---------- MATERIAL PROVIDED ----------

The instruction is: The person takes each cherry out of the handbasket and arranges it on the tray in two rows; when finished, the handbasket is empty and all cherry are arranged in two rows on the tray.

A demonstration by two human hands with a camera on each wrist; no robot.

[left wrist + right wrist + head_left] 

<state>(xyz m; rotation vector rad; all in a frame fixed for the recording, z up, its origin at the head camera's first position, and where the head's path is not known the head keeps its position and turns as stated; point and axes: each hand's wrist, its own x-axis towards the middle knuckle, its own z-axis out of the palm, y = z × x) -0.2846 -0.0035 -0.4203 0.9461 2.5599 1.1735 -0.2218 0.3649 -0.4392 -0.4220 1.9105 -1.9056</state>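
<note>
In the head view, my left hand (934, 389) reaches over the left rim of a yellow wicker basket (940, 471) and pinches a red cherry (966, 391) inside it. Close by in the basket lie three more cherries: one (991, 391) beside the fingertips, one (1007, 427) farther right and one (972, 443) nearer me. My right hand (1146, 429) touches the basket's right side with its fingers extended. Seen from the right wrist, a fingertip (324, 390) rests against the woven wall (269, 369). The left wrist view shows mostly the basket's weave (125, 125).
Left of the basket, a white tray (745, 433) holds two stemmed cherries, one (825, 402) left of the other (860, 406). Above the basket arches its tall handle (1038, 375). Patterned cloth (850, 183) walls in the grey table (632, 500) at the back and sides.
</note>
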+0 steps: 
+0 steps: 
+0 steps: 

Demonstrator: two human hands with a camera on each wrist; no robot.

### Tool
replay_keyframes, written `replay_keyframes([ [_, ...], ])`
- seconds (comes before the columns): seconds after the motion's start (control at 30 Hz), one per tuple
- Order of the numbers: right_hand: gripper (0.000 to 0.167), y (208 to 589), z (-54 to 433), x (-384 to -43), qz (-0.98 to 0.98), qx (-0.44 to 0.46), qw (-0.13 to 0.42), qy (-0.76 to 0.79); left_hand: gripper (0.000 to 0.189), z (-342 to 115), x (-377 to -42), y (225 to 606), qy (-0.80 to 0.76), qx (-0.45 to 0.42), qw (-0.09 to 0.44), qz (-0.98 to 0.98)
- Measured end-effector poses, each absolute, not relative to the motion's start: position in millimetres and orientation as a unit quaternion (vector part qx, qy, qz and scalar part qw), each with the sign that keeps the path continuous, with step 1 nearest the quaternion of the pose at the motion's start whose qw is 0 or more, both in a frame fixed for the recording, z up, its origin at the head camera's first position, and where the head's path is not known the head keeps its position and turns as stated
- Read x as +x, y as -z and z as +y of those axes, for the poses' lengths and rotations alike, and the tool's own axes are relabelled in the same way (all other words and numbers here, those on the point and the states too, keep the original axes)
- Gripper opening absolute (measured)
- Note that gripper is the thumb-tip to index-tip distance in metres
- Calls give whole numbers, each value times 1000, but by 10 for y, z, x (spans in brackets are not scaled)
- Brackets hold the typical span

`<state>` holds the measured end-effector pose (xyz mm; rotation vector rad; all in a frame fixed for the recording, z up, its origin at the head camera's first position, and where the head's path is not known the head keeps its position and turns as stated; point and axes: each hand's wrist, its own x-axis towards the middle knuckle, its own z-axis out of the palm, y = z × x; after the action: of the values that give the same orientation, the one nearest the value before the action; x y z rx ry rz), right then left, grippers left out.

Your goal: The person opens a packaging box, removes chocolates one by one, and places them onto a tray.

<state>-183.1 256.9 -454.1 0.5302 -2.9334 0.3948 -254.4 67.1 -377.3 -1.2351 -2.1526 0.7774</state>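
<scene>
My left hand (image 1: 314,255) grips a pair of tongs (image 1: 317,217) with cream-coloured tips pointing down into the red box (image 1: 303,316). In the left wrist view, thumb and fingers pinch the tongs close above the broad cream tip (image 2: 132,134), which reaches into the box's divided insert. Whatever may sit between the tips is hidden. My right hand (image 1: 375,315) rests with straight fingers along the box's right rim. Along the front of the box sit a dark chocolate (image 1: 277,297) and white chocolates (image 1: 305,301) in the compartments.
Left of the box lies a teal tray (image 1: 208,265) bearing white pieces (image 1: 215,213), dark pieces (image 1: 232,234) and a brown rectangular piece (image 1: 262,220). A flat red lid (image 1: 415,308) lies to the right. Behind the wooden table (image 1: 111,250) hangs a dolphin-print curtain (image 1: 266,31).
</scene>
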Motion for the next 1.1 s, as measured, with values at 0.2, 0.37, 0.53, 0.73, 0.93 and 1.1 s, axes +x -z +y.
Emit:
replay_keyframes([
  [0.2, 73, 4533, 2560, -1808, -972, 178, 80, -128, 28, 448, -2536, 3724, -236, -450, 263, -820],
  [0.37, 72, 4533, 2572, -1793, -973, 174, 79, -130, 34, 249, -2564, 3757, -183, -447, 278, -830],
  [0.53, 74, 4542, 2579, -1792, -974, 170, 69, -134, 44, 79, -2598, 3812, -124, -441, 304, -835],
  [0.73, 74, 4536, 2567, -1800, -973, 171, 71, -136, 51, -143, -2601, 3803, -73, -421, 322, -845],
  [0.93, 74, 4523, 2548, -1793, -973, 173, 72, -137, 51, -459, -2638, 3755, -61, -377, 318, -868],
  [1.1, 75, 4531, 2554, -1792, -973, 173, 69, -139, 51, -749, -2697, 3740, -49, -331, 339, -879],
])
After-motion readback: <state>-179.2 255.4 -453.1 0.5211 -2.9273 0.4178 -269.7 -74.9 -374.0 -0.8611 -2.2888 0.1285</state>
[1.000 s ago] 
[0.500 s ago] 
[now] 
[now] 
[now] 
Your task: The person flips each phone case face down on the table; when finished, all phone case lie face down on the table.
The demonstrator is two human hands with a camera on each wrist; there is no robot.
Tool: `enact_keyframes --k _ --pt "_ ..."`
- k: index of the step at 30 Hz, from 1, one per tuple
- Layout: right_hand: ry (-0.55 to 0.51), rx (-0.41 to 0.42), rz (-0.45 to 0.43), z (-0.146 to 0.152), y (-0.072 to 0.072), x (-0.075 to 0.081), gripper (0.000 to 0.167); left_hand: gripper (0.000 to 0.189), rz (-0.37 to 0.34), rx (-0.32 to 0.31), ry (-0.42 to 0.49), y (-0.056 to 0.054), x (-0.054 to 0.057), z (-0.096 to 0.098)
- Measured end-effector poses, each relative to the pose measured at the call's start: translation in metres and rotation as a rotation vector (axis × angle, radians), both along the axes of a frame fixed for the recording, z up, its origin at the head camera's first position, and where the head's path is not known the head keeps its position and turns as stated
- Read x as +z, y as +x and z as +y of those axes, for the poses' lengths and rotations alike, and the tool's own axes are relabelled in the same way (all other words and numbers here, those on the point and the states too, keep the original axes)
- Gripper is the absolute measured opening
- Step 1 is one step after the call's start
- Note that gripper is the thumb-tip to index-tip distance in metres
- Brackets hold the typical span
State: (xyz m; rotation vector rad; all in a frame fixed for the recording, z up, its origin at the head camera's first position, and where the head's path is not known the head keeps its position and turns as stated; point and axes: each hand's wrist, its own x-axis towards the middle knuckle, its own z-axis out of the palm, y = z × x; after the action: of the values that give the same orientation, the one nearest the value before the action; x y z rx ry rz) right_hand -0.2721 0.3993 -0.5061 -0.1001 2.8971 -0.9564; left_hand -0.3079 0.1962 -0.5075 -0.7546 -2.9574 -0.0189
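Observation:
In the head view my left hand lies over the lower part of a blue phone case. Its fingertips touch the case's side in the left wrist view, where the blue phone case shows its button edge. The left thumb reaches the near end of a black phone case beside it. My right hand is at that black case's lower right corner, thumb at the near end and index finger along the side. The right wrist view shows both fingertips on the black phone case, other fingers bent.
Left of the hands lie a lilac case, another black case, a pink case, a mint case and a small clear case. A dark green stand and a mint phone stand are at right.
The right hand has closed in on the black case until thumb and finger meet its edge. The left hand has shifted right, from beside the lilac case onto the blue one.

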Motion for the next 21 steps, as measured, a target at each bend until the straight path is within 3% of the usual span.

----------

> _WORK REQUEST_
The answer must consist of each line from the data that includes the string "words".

> _TASK SOLUTION_
- Read x as +x, y as -z and z as +y of those axes, for the poses' lengths and rotations alike, and the tool's own axes are relabelled in the same way (all other words and numbers here, those on the point and the states too, keep the original axes)
- Read x as +z, y as +x and z as +y of those axes, for the poses' lengths and rotations alike, and the tool's own axes are relabelled in the same way (all other words and numbers here, those on the point and the states too, keep the original axes)

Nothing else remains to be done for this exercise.